Could you return every record below exactly as it is written?

Records drawn from a dataset
• • • • •

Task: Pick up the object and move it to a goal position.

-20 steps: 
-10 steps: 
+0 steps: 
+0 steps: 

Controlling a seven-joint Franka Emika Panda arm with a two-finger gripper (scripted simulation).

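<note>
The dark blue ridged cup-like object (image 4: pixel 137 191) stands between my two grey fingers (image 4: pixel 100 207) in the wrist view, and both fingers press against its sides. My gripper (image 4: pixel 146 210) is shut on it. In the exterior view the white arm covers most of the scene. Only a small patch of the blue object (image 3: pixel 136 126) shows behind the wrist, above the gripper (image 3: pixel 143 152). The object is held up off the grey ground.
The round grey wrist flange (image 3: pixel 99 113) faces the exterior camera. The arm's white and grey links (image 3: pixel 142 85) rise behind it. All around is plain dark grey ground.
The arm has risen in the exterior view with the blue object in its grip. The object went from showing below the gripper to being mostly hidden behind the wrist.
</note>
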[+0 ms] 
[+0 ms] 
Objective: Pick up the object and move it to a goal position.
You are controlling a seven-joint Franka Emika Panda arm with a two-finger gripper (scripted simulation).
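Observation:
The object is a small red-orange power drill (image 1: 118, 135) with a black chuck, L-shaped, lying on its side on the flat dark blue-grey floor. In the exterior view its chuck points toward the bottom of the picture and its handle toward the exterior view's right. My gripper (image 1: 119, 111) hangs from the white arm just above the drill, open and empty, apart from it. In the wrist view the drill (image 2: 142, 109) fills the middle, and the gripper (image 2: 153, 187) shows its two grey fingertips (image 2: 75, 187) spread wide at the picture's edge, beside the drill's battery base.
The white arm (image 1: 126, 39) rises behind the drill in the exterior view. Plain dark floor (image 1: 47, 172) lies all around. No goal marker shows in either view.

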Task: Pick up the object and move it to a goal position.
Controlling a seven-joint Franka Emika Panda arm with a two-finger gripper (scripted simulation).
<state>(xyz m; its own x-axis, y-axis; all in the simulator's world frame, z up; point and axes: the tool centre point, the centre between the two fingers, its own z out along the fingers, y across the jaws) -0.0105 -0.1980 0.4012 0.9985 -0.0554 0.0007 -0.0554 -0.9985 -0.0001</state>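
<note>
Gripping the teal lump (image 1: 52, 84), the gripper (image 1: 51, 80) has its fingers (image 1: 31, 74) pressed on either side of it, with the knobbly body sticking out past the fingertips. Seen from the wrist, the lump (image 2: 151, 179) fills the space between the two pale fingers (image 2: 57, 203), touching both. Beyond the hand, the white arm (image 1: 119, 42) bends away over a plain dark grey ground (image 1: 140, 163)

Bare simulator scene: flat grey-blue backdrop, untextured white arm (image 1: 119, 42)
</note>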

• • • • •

◆ TASK SOLUTION
Task: Pick up the object and move it to a goal position.

-20 steps: 
-10 steps: 
+0 steps: 
+0 steps: 

Controlling a seven-joint Franka Emika Panda arm with a two-finger gripper (scripted simulation).

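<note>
The dark blue ridged cup-like object (image 4: pixel 137 191) stands between my two grey fingers (image 4: pixel 100 207) in the wrist view, and both fingers press against its sides. My gripper (image 4: pixel 146 210) is shut on it. In the exterior view the white arm covers most of the scene. Only a small patch of the blue object (image 3: pixel 136 126) shows behind the wrist, above the gripper (image 3: pixel 143 152). The object is held up off the grey ground.
The round grey wrist flange (image 3: pixel 99 113) faces the exterior camera. The arm's white and grey links (image 3: pixel 142 85) rise behind it. All around is plain dark grey ground.
The arm has risen in the exterior view with the blue object in its grip. The object went from showing below the gripper to being mostly hidden behind the wrist.
</note>
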[+0 ms] 
[+0 ms] 
Objective: Pick up the object and move it to a goal position.
You are controlling a seven-joint Franka Emika Panda arm with a two-finger gripper (scripted simulation).
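Observation:
The object is a small red-orange power drill (image 1: 118, 135) with a black chuck, L-shaped, lying on its side on the flat dark blue-grey floor. In the exterior view its chuck points toward the bottom of the picture and its handle toward the exterior view's right. My gripper (image 1: 119, 111) hangs from the white arm just above the drill, open and empty, apart from it. In the wrist view the drill (image 2: 142, 109) fills the middle, and the gripper (image 2: 153, 187) shows its two grey fingertips (image 2: 75, 187) spread wide at the picture's edge, beside the drill's battery base.
The white arm (image 1: 126, 39) rises behind the drill in the exterior view. Plain dark floor (image 1: 47, 172) lies all around. No goal marker shows in either view.
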
Task: Pick up the object and move it to a goal position.
Controlling a seven-joint Franka Emika Panda arm with a two-finger gripper (scripted simulation).
<state>(xyz m; its own x-axis, y-axis; all in the simulator's world frame, z up; point and axes: the tool centre point, the centre between the two fingers, its own z out along the fingers, y across the jaws) -0.0105 -0.1980 0.4012 0.9985 -0.0554 0.0007 -0.0554 -0.9985 -0.0001</state>
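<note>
Gripping the teal lump (image 1: 52, 84), the gripper (image 1: 51, 80) has its fingers (image 1: 31, 74) pressed on either side of it, with the knobbly body sticking out past the fingertips. Seen from the wrist, the lump (image 2: 151, 179) fills the space between the two pale fingers (image 2: 57, 203), touching both. Beyond the hand, the white arm (image 1: 119, 42) bends away over a plain dark grey ground (image 1: 140, 163)

Bare simulator scene: flat grey-blue backdrop, untextured white arm (image 1: 119, 42)
</note>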

This concludes the output for the exercise.